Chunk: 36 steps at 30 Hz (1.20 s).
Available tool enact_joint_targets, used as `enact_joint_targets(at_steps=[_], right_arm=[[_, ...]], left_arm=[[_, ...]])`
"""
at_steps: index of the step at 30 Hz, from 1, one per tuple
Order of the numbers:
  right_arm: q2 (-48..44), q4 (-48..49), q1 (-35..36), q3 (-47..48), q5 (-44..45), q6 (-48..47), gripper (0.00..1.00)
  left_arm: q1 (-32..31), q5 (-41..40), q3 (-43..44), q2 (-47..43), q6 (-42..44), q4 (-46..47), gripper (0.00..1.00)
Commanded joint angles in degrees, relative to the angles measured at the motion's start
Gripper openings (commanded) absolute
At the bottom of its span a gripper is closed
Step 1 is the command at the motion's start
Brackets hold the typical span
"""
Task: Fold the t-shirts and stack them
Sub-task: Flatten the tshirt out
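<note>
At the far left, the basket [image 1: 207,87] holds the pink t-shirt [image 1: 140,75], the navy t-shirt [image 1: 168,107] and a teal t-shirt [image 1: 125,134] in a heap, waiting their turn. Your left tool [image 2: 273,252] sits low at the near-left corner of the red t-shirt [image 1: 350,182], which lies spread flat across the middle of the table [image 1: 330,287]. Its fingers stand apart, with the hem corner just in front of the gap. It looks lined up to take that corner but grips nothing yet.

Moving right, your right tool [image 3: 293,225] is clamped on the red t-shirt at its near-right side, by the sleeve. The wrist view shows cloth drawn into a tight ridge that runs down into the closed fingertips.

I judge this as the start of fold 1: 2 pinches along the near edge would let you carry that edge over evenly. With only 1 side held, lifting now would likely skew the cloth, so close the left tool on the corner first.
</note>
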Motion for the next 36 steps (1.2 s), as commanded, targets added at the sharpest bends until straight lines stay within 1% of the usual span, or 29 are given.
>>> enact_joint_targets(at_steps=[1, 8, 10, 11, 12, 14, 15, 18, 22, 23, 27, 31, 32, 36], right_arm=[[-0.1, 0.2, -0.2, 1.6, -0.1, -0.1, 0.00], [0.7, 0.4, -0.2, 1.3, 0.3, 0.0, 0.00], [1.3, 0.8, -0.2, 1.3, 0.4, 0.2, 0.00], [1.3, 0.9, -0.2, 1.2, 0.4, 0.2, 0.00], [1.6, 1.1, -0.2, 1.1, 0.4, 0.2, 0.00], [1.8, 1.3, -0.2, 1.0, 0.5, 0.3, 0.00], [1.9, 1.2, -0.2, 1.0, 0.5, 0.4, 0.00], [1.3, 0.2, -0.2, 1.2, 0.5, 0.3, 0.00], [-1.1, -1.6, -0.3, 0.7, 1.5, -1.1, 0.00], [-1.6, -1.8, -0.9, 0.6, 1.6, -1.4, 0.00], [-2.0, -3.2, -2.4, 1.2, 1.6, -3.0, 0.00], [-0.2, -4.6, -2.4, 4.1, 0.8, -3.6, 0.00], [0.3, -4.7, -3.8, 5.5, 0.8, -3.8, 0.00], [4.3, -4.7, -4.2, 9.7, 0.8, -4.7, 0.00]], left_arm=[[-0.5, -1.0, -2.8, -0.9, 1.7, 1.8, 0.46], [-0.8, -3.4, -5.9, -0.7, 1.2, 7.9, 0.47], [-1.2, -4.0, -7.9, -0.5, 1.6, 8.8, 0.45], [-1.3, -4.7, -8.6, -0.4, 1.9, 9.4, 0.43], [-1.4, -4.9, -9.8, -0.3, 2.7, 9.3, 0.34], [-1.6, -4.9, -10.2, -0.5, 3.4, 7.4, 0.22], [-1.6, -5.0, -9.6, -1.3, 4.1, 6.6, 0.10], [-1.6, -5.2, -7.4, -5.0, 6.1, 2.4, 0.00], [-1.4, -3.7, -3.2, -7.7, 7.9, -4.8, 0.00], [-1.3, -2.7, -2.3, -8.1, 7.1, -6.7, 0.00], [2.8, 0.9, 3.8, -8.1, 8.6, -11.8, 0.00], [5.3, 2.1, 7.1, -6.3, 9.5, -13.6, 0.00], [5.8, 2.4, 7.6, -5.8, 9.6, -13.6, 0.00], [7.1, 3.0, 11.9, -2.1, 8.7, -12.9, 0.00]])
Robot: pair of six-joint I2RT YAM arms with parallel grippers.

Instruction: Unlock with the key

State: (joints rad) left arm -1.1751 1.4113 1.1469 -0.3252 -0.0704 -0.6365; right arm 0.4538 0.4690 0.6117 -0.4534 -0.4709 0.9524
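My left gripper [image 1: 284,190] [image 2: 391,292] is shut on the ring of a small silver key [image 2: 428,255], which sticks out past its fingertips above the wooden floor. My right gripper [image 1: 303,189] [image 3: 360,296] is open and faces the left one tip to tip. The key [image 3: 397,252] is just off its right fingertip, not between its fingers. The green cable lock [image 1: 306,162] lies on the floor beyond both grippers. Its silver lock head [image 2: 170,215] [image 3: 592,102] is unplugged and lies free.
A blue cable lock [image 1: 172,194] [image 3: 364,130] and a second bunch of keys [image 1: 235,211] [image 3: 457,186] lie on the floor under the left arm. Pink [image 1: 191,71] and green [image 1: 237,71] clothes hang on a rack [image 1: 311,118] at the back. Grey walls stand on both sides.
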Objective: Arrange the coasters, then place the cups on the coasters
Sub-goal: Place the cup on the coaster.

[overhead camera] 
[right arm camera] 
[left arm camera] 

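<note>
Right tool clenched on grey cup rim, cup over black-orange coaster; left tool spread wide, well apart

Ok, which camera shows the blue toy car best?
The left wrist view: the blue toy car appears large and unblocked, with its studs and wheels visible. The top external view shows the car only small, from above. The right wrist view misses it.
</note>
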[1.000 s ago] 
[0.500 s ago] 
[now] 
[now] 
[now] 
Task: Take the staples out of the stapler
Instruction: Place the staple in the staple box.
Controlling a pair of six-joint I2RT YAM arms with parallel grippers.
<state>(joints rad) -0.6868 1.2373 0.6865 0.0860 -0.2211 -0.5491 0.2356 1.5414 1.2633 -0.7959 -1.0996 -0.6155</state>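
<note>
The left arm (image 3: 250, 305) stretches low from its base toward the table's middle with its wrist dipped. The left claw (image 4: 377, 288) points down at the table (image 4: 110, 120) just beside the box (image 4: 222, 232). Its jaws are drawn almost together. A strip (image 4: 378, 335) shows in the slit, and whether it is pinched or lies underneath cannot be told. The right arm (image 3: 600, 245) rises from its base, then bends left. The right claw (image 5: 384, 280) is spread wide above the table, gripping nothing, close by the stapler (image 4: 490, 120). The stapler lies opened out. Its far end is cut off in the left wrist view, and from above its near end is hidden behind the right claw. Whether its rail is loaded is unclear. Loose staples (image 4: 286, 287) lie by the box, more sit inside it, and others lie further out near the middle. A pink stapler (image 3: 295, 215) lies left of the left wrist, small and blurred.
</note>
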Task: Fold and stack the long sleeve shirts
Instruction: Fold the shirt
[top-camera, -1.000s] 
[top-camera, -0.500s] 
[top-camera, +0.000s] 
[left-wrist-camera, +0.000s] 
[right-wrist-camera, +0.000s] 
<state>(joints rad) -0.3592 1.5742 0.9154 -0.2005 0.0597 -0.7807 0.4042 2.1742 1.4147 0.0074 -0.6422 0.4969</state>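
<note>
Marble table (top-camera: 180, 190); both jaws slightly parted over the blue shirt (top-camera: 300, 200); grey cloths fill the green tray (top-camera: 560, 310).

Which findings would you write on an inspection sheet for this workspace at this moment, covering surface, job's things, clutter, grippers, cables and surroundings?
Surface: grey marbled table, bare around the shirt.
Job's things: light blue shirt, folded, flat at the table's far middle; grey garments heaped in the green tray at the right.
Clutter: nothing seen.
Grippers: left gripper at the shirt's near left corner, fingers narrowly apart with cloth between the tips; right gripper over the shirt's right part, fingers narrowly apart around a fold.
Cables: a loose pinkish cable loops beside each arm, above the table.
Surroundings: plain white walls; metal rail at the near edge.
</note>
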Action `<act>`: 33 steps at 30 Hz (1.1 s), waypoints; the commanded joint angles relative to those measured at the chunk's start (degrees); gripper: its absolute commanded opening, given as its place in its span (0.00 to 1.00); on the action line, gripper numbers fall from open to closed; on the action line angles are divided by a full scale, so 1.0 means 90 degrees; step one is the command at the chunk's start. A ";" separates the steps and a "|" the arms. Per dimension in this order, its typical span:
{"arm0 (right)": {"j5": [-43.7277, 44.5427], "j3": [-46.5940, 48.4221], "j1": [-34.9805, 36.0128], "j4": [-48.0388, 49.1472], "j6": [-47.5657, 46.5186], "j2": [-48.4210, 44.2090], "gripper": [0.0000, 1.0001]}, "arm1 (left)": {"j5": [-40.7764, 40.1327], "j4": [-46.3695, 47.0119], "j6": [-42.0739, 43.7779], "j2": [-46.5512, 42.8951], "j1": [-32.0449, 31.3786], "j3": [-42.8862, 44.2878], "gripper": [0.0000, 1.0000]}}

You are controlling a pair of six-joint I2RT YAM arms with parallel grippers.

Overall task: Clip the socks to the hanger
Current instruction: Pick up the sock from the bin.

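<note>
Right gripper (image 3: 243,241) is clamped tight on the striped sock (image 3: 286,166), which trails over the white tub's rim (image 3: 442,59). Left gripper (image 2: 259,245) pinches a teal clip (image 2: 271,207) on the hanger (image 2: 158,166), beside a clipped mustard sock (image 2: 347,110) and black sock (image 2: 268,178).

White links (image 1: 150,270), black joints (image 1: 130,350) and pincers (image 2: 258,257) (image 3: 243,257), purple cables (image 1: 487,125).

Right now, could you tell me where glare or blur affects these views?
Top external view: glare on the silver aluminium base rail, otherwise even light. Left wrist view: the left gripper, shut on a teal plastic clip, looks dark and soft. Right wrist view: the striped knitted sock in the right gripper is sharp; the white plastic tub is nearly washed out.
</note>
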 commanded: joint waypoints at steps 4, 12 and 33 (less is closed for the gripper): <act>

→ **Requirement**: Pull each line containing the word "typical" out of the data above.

→ **Result for this exercise**:
Brackets hold the typical span
Action `<act>`: 33 steps at 30 Hz (1.1 s), waypoints; the commanded joint angles relative to those measured at the chunk's start (degrees); gripper: its absolute commanded opening, given as its place in its span (0.00 to 1.00); on the action line, gripper numbers fall from open to closed; on the action line angles are divided by a full scale, so 1.0 means 90 degrees; step one is the command at the chunk's start. A ";" separates the steps and a "|" the arms. Per dimension in this order, its typical span:

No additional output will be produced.